1. Haga sus depósitos a tiempo. Los depósitos automáticos proporcionan la manera más conveniente y a tiempo y son el mejor método de pago, deduciendo su depósito mensual directamente de su cuenta de cheques o de ahorros. Puede enviar órdenes de pago ó cheques de cajero. No se aceptan cheques personales.
2. Revise cuidadosamente los estados de cuenta de sus acreedores. Usted tiene que asegurarse de que sus acreedores hayan reducido la tasa de interés o detenido los cargos por pagos tardíos si corresponde, y de que se estén aplicando los pagos que CCCS ha enviado. Si sus acreedores reducen los intereses y cargos, pueden pasar hasta tres meses antes de que se vea reflejado en sus estados de cuenta. CCCS no ve los estados de cuenta de sus acreedores. Guarde todos esos estados de cuenta en un fólder o capeta en caso de que los necesite en el futuro. Además, manténganos informados si alguna de las cuentas es enviada a las agencias de cobranza o si alguno de los acreedores le notifica del cambio de dirección o número de cuenta.
3. Manténgase en contacto. Comuníquese con el departamento de Servicio a Clientes inmediatamente si surge algún problema. Si usted no entiende algo acerca de los estados de cuenta o de las cartas de sus acreedores, ¡no se asuste! Llámenos o escríbanos. Hemos lidiado exitosamente con clientes y acreedores desde 1964.
4. No haga ningún pago directamente a sus acreedores a menos de que lo haya discutido antes con el departamento de Servicio a Clientes. Envíe todos los depósitos directamente al CCCS, incluyendo cualquier pago tardío o pagos extras que usted esté en condiciones de hacer.
5. No solicite tarjetas de crédito adicionales sin hablar primero con su asesor. Si lo hace, puede poner en peligro su plan de Administración de Pagos.

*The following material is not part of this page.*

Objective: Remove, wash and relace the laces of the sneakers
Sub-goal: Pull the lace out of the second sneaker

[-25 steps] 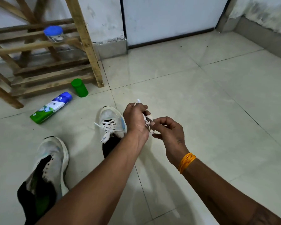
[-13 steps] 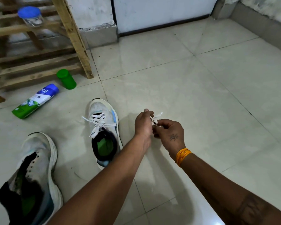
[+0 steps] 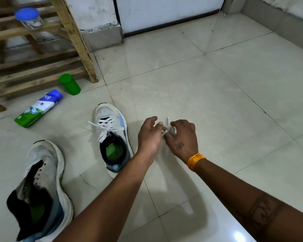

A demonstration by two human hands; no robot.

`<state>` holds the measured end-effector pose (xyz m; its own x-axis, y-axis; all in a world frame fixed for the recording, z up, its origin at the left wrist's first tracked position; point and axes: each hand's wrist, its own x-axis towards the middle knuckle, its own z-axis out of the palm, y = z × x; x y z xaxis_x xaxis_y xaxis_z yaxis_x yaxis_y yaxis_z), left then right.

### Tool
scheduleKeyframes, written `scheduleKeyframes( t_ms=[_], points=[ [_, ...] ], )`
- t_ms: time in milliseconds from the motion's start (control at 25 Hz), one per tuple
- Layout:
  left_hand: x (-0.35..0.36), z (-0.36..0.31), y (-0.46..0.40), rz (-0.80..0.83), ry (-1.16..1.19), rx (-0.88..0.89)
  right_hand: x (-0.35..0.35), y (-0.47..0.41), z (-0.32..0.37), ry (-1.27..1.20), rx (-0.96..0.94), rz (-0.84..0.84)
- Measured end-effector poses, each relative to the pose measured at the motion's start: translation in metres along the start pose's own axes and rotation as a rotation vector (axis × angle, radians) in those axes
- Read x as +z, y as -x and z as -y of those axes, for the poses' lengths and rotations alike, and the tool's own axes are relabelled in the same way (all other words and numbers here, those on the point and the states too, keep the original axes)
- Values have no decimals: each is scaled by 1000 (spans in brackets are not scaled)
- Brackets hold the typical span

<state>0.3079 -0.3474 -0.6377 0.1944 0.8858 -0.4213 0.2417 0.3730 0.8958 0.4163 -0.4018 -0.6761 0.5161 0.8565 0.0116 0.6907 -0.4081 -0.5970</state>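
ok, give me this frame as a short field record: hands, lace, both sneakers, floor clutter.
left hand: pinches the bundled white lace
right hand: grips the same lace, orange wristband
lace position: bundled between both hands, low over the tiled floor
near white sneaker: unlaced, eyelets bare
far white sneaker: laced, ends loose
clutter: green-and-blue spray can lying down, green cap, wooden rack

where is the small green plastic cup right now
In the head view the small green plastic cup stands on the floor tiles upper left, at the foot of the wooden rack, just beyond the lying blue-capped bottle.
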Motion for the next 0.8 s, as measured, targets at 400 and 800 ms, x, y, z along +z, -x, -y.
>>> scheduleKeyframes(
  t_ms=[400,800],
  points=[
    [-111,-22,56,-572,-91,462,6,18,119,-400,-332,115],
    [-173,15,15,-361,-218,111,40,-15,164,-127,-405,368]
  ],
)
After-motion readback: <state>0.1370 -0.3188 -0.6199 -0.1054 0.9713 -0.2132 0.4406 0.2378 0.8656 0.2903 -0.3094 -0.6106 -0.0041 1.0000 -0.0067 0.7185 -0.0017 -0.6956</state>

6. Actualice su información personal. Comuníquese inmediatamente con nosotros si cambia su nombre, su dirección, su número de teléfono o su dirección de correo electrónico.
7. No deje de hacer ni un depósito al CCCS, ni los haga tarde por ningún motivo. Si lo hace, sus acreedores pueden reanudar sus actividades de cobranza o reinstalar las tasas de interés y los cargos regulares.